Понятие гордости играет в этой дискуссии важнейшую роль. Мне кажется, что главное - показать, что гордость не должна быть тем принципом, на котором покоится верность. Я предполагаю, что, несмотря на видимость, верность никогда не бывает верностью самому себе, но относится к тому, что я называю связью. Все это еще пока сумбурные представления; надо привести их в порядок. Возможно, при помощи примеров. Главная мысль здесь такая: чтобы установить, насколько веско обязательство, надо учитывать ситуацию, в которой находится душа, принимающая его на себя (пример пустого обещания). Надо, чтобы она была compos sui и обнаруживалась в таком качестве перед самой собой (не оставляя за собой возможности сослаться на заблуждение). Следовательно, здесь есть суждение фундаментальной важности, лежащее у истоков обязательства; это вовсе не исключает связь, существующую в реальности; такая связь, напротив, лежит в основе самого суждения, которое продолжает и санкционирует некое представление.
8 ноября
Любовь или уважение к истине ведет к верности. Ошибка в том, что ее рассматривают как стремление к согласию с самим собой (связь с гордостью верности, которая существует только ради самой себя). Иными словами, нужно остерегаться определять интеллигибельное посредством установления формального тождества. Надо, чтобы в основе интеллигибельного лежала связь с реальностью. Эта связь глубоко меня волнует11 .

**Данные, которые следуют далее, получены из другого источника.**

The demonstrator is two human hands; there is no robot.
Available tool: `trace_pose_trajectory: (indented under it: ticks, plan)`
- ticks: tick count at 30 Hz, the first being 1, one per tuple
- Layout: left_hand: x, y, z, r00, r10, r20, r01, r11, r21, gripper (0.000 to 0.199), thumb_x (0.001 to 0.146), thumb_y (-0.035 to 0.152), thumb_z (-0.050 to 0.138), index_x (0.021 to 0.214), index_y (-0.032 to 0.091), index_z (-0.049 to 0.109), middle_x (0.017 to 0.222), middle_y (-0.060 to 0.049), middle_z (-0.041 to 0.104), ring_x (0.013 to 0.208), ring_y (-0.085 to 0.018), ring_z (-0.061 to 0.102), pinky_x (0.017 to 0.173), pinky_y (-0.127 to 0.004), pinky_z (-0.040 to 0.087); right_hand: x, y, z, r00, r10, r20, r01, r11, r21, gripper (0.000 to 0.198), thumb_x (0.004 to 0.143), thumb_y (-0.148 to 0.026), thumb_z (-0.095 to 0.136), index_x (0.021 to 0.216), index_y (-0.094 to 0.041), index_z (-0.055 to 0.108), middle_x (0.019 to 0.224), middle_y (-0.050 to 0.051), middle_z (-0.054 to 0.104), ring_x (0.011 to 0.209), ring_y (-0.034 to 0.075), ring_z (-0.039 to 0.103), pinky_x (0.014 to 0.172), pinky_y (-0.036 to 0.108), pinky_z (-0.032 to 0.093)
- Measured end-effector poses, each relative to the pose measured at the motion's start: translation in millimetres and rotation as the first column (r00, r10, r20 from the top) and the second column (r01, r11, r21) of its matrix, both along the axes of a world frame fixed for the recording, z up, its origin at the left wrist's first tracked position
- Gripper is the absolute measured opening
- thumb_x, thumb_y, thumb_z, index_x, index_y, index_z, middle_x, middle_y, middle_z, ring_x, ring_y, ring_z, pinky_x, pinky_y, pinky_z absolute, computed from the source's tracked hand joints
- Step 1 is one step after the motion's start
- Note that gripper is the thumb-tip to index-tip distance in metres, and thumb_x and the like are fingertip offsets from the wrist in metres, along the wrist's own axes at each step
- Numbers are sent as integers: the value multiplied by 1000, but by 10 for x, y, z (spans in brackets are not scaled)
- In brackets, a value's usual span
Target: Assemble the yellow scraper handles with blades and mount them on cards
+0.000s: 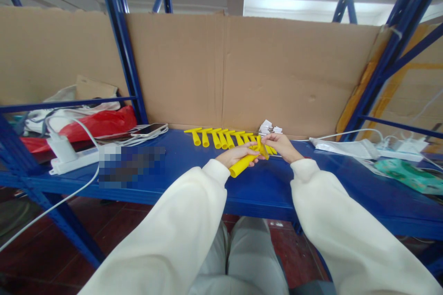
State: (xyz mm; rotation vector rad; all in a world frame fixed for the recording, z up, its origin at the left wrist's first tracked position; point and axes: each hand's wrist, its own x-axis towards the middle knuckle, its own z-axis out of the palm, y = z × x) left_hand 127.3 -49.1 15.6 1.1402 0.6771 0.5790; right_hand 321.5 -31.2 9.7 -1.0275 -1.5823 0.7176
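Note:
My left hand is wrapped round a yellow T-shaped tool, like a scraper with a hollow round handle. Its handle end points toward me and down to the left. At the tool's wide head, my right hand is closed in a pinch; fingers hide whether it holds the head itself or something small on it. Behind my hands, several more yellow T-shaped tools lie in a row along the cardboard, handles toward me. Small white pieces with dark marks sit just beyond my right hand.
A cardboard sheet backs the blue shelf. On the left are a power strip, a phone on cables and a red bag. A green packet and a white packet lie right. Blue posts flank the shelf.

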Motion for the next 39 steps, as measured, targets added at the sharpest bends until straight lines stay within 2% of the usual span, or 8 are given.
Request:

Показать, насколько верность связана с незнанием будущего. Способ преодолевать время, поскольку оно для нас абсолютно реально. Я не знаю, клянясь в верности, какое будущее нас ждет и даже, в определенном смысле, что со мной будет завтра. И само это незнание придает моему обещанию ценность и вес. Речь не идет о том, чтобы отвечать за что-то в абсолютном смысле данное мне; главное в существе как раз то, чтобы не быть данным ни другому, ни себе самому. Мне кажется, здесь есть нечто определяющее саму духовность (в противоположность отношению если не физическому, то, по крайней мере, находящемуся в сфере желания; но мы не можем сводить все к сиюминутности , поскольку настоящее для нас не более, чем фикция).